Segment Start: Provided material
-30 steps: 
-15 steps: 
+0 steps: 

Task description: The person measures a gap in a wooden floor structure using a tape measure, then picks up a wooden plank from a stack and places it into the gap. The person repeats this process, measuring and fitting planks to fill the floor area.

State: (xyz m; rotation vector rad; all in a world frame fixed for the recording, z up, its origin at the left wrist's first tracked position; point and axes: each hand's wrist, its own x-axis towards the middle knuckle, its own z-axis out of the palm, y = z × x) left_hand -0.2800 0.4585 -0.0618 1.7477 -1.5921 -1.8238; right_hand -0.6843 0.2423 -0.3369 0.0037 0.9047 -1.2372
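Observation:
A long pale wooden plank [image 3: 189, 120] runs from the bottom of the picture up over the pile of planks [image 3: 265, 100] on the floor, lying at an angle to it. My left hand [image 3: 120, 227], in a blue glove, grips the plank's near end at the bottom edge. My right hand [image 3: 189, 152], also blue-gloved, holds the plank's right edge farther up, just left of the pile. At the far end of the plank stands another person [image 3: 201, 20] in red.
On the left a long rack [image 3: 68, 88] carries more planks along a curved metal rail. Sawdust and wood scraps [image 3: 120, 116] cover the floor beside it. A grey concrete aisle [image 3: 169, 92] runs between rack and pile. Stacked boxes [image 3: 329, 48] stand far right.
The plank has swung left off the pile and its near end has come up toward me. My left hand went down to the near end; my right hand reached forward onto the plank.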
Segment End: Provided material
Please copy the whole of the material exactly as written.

-30 steps: 
-15 steps: 
+0 steps: 

Task description: The person measures a gap in a wooden floor structure using a tape measure, then picks up a wooden plank from a stack and places it into the gap. The person repeats this process, measuring and fitting planks to fill the floor area.

State: (xyz m; rotation vector rad; all in a world frame fixed for the recording, z up, its origin at the left wrist's first tracked position; point and axes: each hand's wrist, its own x-axis towards the middle knuckle, its own z-axis out of the palm, y = z × x) left_hand -0.2800 0.4585 -0.0618 1.7477 -1.5921 -1.8238; right_hand -0.6843 0.2423 -0.3369 0.0037 0.9047 -1.2372
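Observation:
A long pale wooden plank [image 3: 189, 120] runs from the bottom of the picture up over the pile of planks [image 3: 265, 100] on the floor, lying at an angle to it. My left hand [image 3: 120, 227], in a blue glove, grips the plank's near end at the bottom edge. My right hand [image 3: 189, 152], also blue-gloved, holds the plank's right edge farther up, just left of the pile. At the far end of the plank stands another person [image 3: 201, 20] in red.
On the left a long rack [image 3: 68, 88] carries more planks along a curved metal rail. Sawdust and wood scraps [image 3: 120, 116] cover the floor beside it. A grey concrete aisle [image 3: 169, 92] runs between rack and pile. Stacked boxes [image 3: 329, 48] stand far right.
The plank has swung left off the pile and its near end has come up toward me. My left hand went down to the near end; my right hand reached forward onto the plank.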

Here is where the answer stops.